## WORK REQUEST
Copy the records out again in full, keeping them identical.

Records from a data source:
════

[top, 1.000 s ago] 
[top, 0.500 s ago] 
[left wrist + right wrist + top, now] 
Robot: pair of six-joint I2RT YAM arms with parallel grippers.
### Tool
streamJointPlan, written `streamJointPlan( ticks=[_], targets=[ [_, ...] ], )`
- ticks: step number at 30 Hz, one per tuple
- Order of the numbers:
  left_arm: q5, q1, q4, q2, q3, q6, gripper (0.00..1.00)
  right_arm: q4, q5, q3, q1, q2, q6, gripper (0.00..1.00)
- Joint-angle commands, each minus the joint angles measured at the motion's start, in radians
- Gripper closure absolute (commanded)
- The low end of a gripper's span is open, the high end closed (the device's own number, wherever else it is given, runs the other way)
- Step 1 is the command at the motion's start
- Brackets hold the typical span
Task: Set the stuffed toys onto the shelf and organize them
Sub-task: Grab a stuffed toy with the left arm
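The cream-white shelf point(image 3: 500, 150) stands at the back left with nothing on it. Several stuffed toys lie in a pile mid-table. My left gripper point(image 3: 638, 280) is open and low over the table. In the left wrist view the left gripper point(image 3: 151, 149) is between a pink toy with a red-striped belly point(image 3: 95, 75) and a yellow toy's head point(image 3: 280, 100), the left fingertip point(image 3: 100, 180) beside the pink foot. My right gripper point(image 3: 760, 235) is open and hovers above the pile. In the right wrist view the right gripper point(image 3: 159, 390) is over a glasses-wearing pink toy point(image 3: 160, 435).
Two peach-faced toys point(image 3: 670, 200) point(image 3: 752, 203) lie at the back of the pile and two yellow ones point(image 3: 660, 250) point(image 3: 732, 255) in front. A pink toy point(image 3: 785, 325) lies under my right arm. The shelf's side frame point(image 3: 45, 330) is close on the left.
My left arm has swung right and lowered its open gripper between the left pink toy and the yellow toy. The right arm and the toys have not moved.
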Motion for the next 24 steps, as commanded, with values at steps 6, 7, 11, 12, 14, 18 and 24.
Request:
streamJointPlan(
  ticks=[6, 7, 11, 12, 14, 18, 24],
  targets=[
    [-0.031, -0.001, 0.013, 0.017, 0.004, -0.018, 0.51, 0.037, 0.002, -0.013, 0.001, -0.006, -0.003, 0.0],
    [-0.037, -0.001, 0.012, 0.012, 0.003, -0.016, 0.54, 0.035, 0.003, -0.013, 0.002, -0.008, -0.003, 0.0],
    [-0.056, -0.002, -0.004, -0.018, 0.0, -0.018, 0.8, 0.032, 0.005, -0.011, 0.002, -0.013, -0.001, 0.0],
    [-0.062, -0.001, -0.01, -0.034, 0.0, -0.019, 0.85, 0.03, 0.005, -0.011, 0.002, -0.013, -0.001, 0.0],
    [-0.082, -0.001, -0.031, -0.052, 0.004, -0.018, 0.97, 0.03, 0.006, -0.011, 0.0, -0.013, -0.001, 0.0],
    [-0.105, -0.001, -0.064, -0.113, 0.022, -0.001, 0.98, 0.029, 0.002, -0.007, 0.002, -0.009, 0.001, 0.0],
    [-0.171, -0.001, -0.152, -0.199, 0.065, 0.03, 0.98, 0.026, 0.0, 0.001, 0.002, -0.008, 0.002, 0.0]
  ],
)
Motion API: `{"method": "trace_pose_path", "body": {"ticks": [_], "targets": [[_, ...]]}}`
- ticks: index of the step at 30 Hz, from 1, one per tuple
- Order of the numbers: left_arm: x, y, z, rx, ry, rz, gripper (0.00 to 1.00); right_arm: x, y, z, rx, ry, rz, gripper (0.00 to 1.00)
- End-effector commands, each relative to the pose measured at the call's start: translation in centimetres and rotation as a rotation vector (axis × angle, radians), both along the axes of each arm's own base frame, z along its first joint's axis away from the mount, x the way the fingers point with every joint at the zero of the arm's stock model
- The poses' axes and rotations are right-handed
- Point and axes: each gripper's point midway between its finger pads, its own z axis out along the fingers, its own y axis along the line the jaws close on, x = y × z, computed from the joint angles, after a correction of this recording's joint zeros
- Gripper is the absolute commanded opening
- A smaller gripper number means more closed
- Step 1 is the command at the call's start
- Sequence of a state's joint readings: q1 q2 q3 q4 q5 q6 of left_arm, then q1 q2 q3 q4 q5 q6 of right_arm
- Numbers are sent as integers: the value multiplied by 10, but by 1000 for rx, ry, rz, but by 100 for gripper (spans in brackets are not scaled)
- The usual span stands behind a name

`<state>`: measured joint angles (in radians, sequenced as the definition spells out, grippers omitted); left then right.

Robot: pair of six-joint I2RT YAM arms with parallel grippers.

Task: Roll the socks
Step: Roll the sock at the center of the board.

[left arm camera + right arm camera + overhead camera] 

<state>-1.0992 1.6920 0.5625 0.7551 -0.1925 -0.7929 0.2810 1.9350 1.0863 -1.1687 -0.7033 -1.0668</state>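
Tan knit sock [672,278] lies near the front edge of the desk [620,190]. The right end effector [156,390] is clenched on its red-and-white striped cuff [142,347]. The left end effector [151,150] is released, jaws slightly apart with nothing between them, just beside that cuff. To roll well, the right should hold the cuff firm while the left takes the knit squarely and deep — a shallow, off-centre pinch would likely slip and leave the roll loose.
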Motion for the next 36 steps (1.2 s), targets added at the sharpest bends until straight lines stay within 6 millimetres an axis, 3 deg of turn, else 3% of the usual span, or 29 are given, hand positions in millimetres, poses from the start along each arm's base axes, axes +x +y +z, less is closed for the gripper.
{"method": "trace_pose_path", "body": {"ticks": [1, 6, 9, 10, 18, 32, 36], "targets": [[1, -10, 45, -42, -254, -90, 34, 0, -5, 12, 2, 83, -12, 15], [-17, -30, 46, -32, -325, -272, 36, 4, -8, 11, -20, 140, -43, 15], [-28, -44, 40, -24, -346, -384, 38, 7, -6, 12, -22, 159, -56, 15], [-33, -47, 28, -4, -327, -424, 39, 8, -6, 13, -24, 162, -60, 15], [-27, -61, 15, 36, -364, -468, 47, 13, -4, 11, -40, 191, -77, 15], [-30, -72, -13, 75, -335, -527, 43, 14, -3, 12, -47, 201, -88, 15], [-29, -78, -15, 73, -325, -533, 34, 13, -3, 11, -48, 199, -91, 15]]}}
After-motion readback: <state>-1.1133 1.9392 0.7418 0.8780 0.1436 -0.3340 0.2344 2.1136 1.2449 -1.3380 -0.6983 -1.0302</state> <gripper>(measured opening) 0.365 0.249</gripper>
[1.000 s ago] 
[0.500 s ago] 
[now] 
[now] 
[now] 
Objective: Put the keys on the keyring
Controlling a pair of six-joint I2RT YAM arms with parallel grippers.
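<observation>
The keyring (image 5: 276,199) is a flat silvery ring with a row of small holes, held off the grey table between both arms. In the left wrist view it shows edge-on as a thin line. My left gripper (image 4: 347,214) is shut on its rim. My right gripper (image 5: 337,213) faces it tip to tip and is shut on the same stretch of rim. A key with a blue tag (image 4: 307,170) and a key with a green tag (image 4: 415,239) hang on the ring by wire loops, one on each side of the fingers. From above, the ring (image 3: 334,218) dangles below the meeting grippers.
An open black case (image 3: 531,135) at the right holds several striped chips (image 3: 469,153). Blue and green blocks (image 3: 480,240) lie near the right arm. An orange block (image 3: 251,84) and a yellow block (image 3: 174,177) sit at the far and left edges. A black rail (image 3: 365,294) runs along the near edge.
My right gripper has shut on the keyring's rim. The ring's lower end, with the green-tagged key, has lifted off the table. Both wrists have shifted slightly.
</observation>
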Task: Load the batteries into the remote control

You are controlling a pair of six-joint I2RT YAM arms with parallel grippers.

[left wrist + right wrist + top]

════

## EXERCISE RESPONSE
[top, 1.000 s ago] 
[top, 0.500 s ago] 
[left wrist + right wrist + top, now] 
Robot: pair of six-joint I2RT YAM arms with parallel grippers.
### Tool
streamJointPlan, written `streamJointPlan( ticks=[_], targets=[ [_, ...] ], )`
- ticks: step number at 30 Hz, one per tuple
- Order of the numbers:
  left_arm: q5, q1, q4, q2, q3, q6, gripper (0.00..1.00)
  right_arm: q4, q5, q3, q1, q2, q6, gripper (0.00..1.00)
- Joint-angle commands, each minus the joint angles measured at the motion's start, in radians
- Gripper closure absolute (commanded)
- The low end of a gripper's span is open, the high end closed (the device's own number, wherever else it is given, runs the other way)
- Step 1 is the command at the motion's start
- Brackets hold the typical span
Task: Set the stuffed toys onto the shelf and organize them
Sub-task: Grab a stuffed toy with the left arm
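The cream-white shelf point(image 3: 500, 150) stands at the back left with nothing on it. Several stuffed toys lie in a pile mid-table. My left gripper point(image 3: 638, 280) is open and low over the table. In the left wrist view the left gripper point(image 3: 151, 149) is between a pink toy with a red-striped belly point(image 3: 95, 75) and a yellow toy's head point(image 3: 280, 100), the left fingertip point(image 3: 100, 180) beside the pink foot. My right gripper point(image 3: 760, 235) is open and hovers above the pile. In the right wrist view the right gripper point(image 3: 159, 390) is over a glasses-wearing pink toy point(image 3: 160, 435).
Two peach-faced toys point(image 3: 670, 200) point(image 3: 752, 203) lie at the back of the pile and two yellow ones point(image 3: 660, 250) point(image 3: 732, 255) in front. A pink toy point(image 3: 785, 325) lies under my right arm. The shelf's side frame point(image 3: 45, 330) is close on the left.
My left arm has swung right and lowered its open gripper between the left pink toy and the yellow toy. The right arm and the toys have not moved.
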Motion for the next 24 steps, as commanded, with values at steps 6, 7, 11, 12, 14, 18 and 24.
Request:
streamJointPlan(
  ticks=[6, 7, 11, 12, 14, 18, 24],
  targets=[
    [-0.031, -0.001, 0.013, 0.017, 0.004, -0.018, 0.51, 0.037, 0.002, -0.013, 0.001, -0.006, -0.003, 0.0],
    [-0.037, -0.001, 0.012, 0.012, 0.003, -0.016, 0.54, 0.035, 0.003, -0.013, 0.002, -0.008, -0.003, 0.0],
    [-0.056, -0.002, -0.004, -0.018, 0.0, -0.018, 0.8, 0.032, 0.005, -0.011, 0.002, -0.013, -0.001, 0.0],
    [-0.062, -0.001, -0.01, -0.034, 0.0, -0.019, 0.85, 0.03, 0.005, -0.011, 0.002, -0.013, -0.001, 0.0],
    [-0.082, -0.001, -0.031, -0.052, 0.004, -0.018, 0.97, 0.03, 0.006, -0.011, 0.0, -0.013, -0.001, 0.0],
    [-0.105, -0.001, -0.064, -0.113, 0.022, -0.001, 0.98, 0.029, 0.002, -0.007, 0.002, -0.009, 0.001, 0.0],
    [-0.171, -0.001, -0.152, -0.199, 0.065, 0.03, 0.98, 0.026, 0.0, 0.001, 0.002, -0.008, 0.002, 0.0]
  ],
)
Motion API: `{"method": "trace_pose_path", "body": {"ticks": [_], "targets": [[_, ...]]}}`
- ticks: index of the step at 30 Hz, from 1, one per tuple
- Order of the numbers: left_arm: x, y, z, rx, ry, rz, gripper (0.00 to 1.00); right_arm: x, y, z, rx, ry, rz, gripper (0.00 to 1.00)
- End-effector commands, each relative to the pose measured at the call's start: translation in centimetres and rotation as a rotation vector (axis × angle, radians), both along the axes of each arm's own base frame, z along its first joint's axis away from the mount, x the way the fingers point with every joint at the zero of the arm's stock model
- The poses' axes and rotations are right-handed
- Point and axes: each gripper's point midway between its finger pads, its own z axis out along the fingers, its own y axis along the line the jaws close on, x = y × z, computed from the joint angles, after a correction of this recording's joint zeros
- Gripper is the absolute commanded opening
- A smaller gripper number means more closed
- Step 1 is the command at the call's start
- Sequence of a state's joint readings: q1 q2 q3 q4 q5 q6 of left_arm, then q1 q2 q3 q4 q5 q6 of right_arm
- Numbers are sent as integers: the value multiplied by 10, but by 1000 for rx, ry, rz, but by 100 for gripper (spans in brackets are not scaled)
- The usual span stands behind a name

`<state>`: measured joint angles (in radians, sequenced as the definition spells out, grippers omitted); left then right.

Robot: pair of six-joint I2RT YAM arms with parallel grippers.

Task: Roll the socks
Step: Roll the sock at the center of the board.

[left arm camera + right arm camera + overhead camera] 

<state>-1.0992 1.6920 0.5625 0.7551 -0.1925 -0.7929 0.2810 1.9350 1.0863 -1.1687 -0.7033 -1.0668</state>
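Tan knit sock [672,278] lies near the front edge of the desk [620,190]. The right end effector [156,390] is clenched on its red-and-white striped cuff [142,347]. The left end effector [151,150] is released, jaws slightly apart with nothing between them, just beside that cuff. To roll well, the right should hold the cuff firm while the left takes the knit squarely and deep — a shallow, off-centre pinch would likely slip and leave the roll loose.
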Motion for the next 36 steps (1.2 s), targets added at the sharpest bends until straight lines stay within 6 millimetres an axis, 3 deg of turn, else 3% of the usual span, or 29 are given, hand positions in millimetres, poses from the start along each arm's base axes, axes +x +y +z, less is closed for the gripper.
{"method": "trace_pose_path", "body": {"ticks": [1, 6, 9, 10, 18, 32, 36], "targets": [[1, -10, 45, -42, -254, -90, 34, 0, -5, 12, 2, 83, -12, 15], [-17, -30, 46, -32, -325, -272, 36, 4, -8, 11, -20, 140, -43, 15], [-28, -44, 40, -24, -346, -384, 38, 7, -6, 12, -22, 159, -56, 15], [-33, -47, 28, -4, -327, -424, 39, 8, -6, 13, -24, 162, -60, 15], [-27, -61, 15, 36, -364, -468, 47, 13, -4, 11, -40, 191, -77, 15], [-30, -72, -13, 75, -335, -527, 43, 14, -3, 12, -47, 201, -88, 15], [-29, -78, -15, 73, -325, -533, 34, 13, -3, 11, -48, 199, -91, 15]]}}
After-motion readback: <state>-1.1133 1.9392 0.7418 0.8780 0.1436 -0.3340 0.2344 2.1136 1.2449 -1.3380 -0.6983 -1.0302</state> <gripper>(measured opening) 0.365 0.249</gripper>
[1.000 s ago] 
[0.500 s ago] 
[now] 
[now] 
[now] 
Objective: Put the keys on the keyring
Controlling a pair of six-joint I2RT YAM arms with parallel grippers.
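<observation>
The keyring (image 5: 276,199) is a flat silvery ring with a row of small holes, held off the grey table between both arms. In the left wrist view it shows edge-on as a thin line. My left gripper (image 4: 347,214) is shut on its rim. My right gripper (image 5: 337,213) faces it tip to tip and is shut on the same stretch of rim. A key with a blue tag (image 4: 307,170) and a key with a green tag (image 4: 415,239) hang on the ring by wire loops, one on each side of the fingers. From above, the ring (image 3: 334,218) dangles below the meeting grippers.
An open black case (image 3: 531,135) at the right holds several striped chips (image 3: 469,153). Blue and green blocks (image 3: 480,240) lie near the right arm. An orange block (image 3: 251,84) and a yellow block (image 3: 174,177) sit at the far and left edges. A black rail (image 3: 365,294) runs along the near edge.
My right gripper has shut on the keyring's rim. The ring's lower end, with the green-tagged key, has lifted off the table. Both wrists have shifted slightly.
</observation>
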Task: Load the batteries into the remote control

You are controlling a pair of six-joint I2RT YAM arms with parallel grippers.

[left wrist + right wrist + top]

The answer contains nothing further.